The task:
For each line of the listing that contains "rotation", make a copy and return it.

Dataset records:
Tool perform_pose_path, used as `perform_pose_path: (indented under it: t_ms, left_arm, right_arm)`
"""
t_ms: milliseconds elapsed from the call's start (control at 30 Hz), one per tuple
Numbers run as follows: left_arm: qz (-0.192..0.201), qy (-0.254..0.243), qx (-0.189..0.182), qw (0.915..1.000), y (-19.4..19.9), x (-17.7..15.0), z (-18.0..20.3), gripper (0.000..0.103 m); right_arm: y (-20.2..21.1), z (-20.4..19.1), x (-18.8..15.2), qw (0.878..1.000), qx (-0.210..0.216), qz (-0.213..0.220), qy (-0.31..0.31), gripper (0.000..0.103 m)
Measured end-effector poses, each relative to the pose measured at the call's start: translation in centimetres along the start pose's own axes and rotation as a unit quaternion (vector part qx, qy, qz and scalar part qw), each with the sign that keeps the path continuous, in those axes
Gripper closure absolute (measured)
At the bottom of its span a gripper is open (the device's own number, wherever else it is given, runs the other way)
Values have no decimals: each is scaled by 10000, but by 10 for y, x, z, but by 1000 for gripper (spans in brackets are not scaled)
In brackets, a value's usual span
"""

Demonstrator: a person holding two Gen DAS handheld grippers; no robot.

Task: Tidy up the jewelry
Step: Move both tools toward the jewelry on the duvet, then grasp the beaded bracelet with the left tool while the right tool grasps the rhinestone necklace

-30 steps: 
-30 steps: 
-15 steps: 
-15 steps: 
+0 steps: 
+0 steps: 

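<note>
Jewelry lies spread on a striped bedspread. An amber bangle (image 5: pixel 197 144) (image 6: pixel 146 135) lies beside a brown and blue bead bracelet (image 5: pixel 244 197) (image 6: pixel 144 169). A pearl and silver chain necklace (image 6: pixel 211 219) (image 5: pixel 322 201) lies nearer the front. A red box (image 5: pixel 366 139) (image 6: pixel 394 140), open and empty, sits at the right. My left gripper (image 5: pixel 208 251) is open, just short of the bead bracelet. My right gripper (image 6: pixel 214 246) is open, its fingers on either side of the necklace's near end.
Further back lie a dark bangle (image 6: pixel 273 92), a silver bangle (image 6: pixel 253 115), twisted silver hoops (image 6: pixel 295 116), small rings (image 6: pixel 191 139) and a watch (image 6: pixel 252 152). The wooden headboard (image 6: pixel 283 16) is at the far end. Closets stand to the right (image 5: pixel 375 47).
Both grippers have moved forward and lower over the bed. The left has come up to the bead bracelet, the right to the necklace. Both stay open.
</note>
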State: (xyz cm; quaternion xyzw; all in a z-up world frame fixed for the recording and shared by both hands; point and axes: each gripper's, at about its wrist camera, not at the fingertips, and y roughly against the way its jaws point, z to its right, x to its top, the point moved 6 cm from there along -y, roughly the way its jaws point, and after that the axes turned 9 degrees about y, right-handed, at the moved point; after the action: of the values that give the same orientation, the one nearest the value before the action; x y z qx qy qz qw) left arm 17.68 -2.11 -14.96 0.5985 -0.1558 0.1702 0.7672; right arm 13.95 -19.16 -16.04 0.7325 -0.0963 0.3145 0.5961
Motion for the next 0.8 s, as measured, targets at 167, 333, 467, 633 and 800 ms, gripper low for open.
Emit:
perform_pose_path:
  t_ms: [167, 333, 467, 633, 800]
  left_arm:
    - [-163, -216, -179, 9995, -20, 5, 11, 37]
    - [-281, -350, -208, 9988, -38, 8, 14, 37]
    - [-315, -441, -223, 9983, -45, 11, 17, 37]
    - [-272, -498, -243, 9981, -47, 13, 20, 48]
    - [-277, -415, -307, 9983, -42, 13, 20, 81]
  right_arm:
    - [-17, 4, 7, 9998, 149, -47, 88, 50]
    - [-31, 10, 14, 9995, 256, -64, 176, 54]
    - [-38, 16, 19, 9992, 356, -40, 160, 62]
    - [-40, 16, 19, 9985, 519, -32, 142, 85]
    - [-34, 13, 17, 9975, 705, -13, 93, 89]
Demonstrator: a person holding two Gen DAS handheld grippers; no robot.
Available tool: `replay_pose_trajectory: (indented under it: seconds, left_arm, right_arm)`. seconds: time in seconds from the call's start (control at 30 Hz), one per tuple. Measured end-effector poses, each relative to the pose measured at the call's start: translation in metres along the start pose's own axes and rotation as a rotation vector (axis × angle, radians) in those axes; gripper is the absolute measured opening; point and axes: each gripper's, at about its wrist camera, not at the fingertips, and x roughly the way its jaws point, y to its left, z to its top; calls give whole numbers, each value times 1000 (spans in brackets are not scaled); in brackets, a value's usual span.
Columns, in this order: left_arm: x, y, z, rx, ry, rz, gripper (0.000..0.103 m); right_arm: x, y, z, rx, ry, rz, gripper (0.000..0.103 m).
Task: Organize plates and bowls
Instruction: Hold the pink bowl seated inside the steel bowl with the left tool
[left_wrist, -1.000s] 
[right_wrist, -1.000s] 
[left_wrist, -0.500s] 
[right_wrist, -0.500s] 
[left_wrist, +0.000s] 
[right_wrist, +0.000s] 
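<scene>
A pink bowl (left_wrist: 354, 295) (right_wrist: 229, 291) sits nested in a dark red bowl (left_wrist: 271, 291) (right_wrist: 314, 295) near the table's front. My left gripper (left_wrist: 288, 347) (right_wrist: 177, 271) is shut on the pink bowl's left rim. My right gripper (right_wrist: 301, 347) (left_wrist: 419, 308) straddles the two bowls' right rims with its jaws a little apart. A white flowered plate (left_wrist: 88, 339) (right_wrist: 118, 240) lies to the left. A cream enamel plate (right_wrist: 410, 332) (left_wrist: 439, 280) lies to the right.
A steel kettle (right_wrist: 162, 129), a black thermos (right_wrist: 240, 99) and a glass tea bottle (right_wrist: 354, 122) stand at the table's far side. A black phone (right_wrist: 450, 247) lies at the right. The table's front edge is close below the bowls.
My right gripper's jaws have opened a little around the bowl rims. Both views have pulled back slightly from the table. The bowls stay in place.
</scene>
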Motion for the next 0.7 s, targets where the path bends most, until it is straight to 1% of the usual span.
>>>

Exercise answer:
Measured end-effector poses, each relative to the pose measured at the call's start: translation in centimetres along the start pose's own axes and rotation as a unit quaternion (vector part qx, qy, qz and scalar part qw), each with the sign that keeps the path continuous, in those axes
Available tool: `replay_pose_trajectory: (indented under it: seconds, left_arm, right_arm)`. seconds: time in seconds from the call's start (control at 30 Hz), one per tuple. Measured end-effector poses, each relative to the pose measured at the call's start: translation in metres along the start pose's own axes and rotation as a rotation vector (axis × angle, radians) in those axes; gripper is the absolute measured opening; point and axes: each gripper's, at about its wrist camera, not at the fingertips, and x roughly the way its jaws point, y to its left, z to its top; calls give whole numbers, each value times 1000 (spans in brackets are not scaled); in brackets, a value's usual span.

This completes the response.